Making sure cURL is enabled and setup
First things first, you need to make sure cURL is enabled on your web host. The easiest way to accomplish this is to check your phpinfo on your server. Simply deploy a PHP file with the following information onto your server, and name it whatever you want.
phpinfo(); ?>
After the file is uploaded/saved onto your web server, look through the file to ensure that there is a section that looks as follows.
If your PHP file doesn’t have this section of code, or nothing similar to it, then your hosting service may not support cURL, or it may not be enabled. If you are on a hosting service, you can ask your host to enable it for you, or if you are on your own server, you can modify your php.ini file to enable the extension.

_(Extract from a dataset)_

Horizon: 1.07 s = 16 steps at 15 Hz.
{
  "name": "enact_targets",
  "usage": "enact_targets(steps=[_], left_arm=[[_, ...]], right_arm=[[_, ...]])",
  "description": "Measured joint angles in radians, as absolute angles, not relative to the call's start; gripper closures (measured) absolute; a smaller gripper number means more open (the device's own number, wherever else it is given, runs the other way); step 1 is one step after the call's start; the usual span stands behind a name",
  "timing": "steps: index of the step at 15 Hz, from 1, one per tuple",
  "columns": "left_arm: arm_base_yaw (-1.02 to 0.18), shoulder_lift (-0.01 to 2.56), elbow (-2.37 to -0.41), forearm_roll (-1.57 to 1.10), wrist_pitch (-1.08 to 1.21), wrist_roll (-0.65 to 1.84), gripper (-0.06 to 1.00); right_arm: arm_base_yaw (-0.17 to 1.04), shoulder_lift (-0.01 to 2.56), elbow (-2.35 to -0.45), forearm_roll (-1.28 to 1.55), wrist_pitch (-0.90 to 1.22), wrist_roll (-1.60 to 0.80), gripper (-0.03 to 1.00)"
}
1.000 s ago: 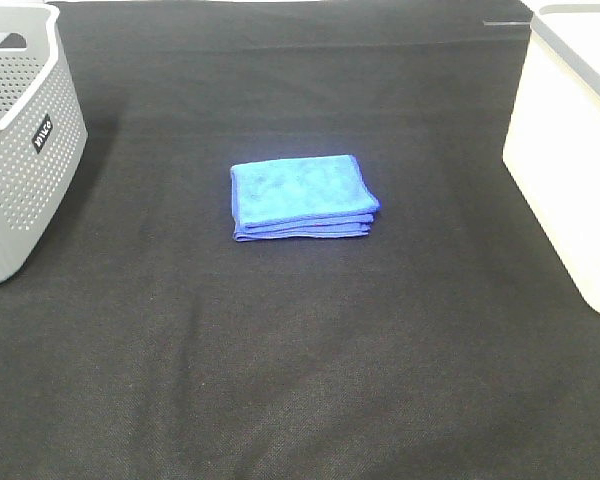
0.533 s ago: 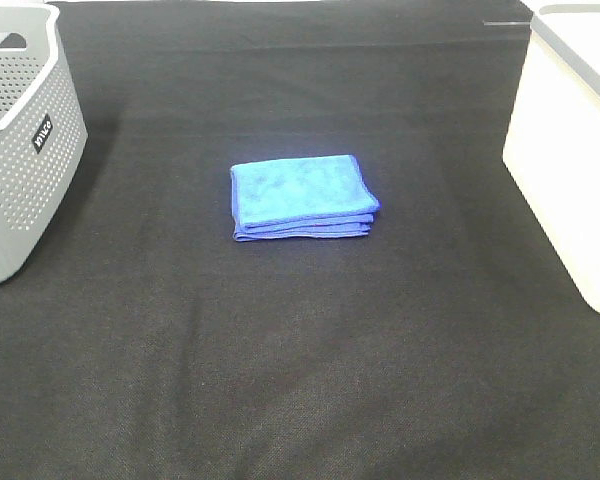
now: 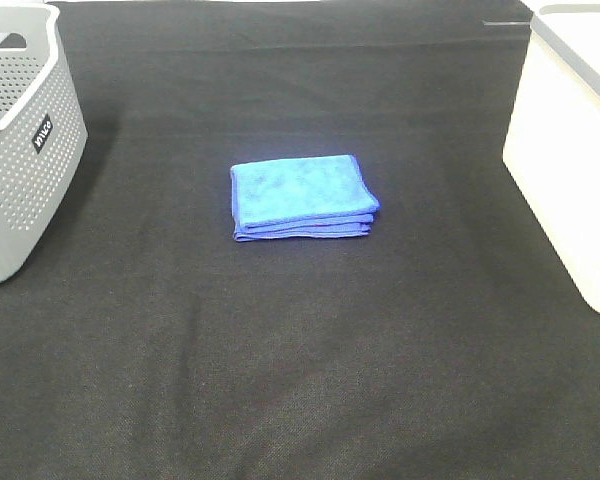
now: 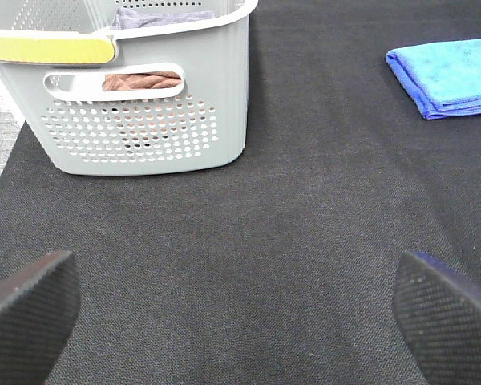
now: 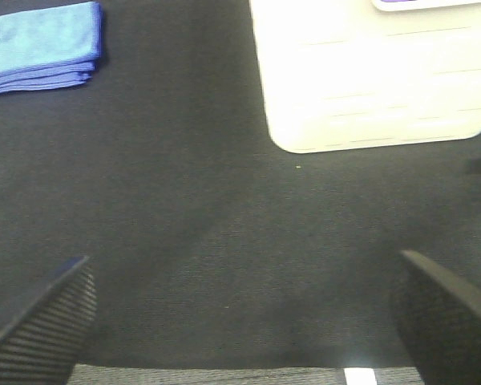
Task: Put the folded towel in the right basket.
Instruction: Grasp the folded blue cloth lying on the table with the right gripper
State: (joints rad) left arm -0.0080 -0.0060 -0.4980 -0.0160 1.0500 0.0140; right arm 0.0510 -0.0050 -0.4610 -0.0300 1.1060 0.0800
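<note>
A folded blue towel lies flat on the black cloth at the middle of the table. It also shows in the left wrist view and in the right wrist view. The white right basket stands at the right edge; the right wrist view shows its side. Neither arm shows in the exterior view. My left gripper is open and empty, well short of the towel. My right gripper is open and empty near the table's front edge.
A grey perforated basket stands at the left edge; the left wrist view shows brown and grey cloth inside it. The black cloth covers the whole table.
</note>
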Motion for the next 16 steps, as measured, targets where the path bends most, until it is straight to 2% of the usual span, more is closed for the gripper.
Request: enact_targets(steps=[3, 5, 10, 13, 14, 16], left_arm=[[-0.008, -0.006, -0.498, -0.016, 1.05, 0.014, -0.04], [-0.008, -0.006, -0.498, -0.016, 1.05, 0.014, -0.04], [-0.008, -0.006, -0.498, -0.016, 1.05, 0.014, -0.04], [-0.008, -0.006, -0.498, -0.016, 1.05, 0.014, -0.04], [-0.008, -0.006, -0.498, -0.016, 1.05, 0.014, -0.04], [-0.008, -0.006, -0.498, -0.016, 1.05, 0.014, -0.04]], right_arm=[[0.051, -0.001, -0.467, -0.024, 1.094, 0.028, 0.0], [0.051, 0.226, -0.6, -0.011, 1.078, -0.007, 0.0], [0.051, 0.901, -1.109, 0.132, 1.156, -0.02, 0.0], [0.051, 1.229, -1.286, 0.381, 1.145, -0.158, 0.01], [0.051, 1.229, -1.286, 0.381, 1.145, -0.158, 0.01], [0.095, 1.417, -1.396, 0.485, 1.092, -0.204, 0.01]])
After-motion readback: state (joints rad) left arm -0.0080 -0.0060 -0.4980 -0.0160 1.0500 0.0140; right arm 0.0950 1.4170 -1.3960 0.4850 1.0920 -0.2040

You can modify your php.ini file as follows:
(if you can’t find it, look at the top of the script we wrote above, it will give you the ini path)
// Find this line in your php.ini ;extension=php_curl.dll // Remove the semi-colon in front, to make the line look like this: extension=php_curl.dll
After modifying and saving your php.ini file, you are going to have to restart your web service.
- If you are running on Apache, you should be able to enable it with a simple “apachectl restart” command.
- If you are running an IIS web server, you are going to have to restart IIS or just restart the Worker Pool that is running your PHP. This can be done through the MMC IIS Snap-In.
- If you are running WAMP on your local machine, simply right-click on the WAMP icon in your system tray, find the Apache menu, and click “Restart”.
Just make sure you go back into your file running phpinfo() to ensure that cURL is showing up in the file now. If not, you may want to seek addition support from your IT, Co-workers or Web hosting provider for more information as to why cURL will not function on your server.
Assuming everything is running now, and cURL is enabled, we will continue onwards.
A simple cURL Request
cURL isn’t incredibly hard to use to pull the data in, as illustrated below.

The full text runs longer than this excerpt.